_Material provided_
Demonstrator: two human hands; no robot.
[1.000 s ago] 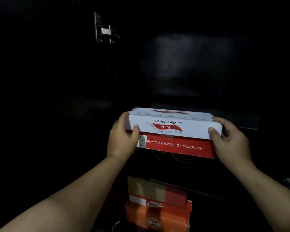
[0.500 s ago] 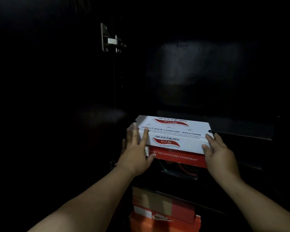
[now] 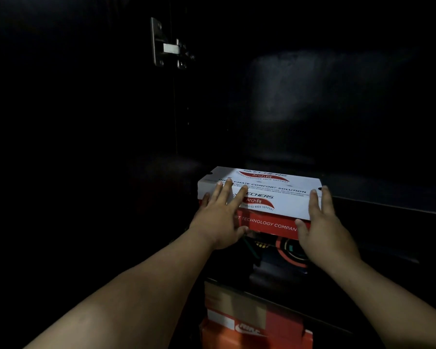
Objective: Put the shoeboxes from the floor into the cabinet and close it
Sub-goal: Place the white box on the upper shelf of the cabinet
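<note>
Head view, very dark cabinet [image 3: 337, 102] interior. White-and-red Skechers shoebox [image 3: 262, 197] sits on what looks like a middle shelf, resting on a dark item with orange and teal markings [image 3: 287, 248] that I can't identify. Left hand [image 3: 219, 220] is flat, fingers spread against the box's near-left face, thumb under the lower edge; not wrapped round it. Right hand [image 3: 322, 227] likewise flat-palmed on the near-right corner, fingers extended up the side, no closed grip. Step in hand: pushing this box deeper onto the shelf, placing phase nearly done by my read. Below, on a lower level, a brown and red box [image 3: 234, 306] on top of an orange Nike box [image 3: 257, 333] are already stowed. Door hinge [image 3: 169, 46] shows upper left, so the door is open. Next move calls for an even two-handed push to seat the box square, then letting go; whether more boxes wait on the floor is out of view, then the door needs shutting. Versus a second ago: hands then clasped the box ends with fingers curled; now both have opened to flat pushing, and the box sits further in, more lid top visible.
</note>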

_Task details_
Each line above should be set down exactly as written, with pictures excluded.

_Solution to the problem_
Demonstrator: two human hands; no robot.
[1.000 s ago] 
[0.500 s ago] 
[now] 
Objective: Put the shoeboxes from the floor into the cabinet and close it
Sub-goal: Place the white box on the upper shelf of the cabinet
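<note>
Head view, very dark cabinet [image 3: 337, 102] interior. White-and-red Skechers shoebox [image 3: 262, 197] sits on what looks like a middle shelf, resting on a dark item with orange and teal markings [image 3: 287, 248] that I can't identify. Left hand [image 3: 219, 220] is flat, fingers spread against the box's near-left face, thumb under the lower edge; not wrapped round it. Right hand [image 3: 322, 227] likewise flat-palmed on the near-right corner, fingers extended up the side, no closed grip. Step in hand: pushing this box deeper onto the shelf, placing phase nearly done by my read. Below, on a lower level, a brown and red box [image 3: 234, 306] on top of an orange Nike box [image 3: 257, 333] are already stowed. Door hinge [image 3: 169, 46] shows upper left, so the door is open. Next move calls for an even two-handed push to seat the box square, then letting go; whether more boxes wait on the floor is out of view, then the door needs shutting. Versus a second ago: hands then clasped the box ends with fingers curled; now both have opened to flat pushing, and the box sits further in, more lid top visible.
</note>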

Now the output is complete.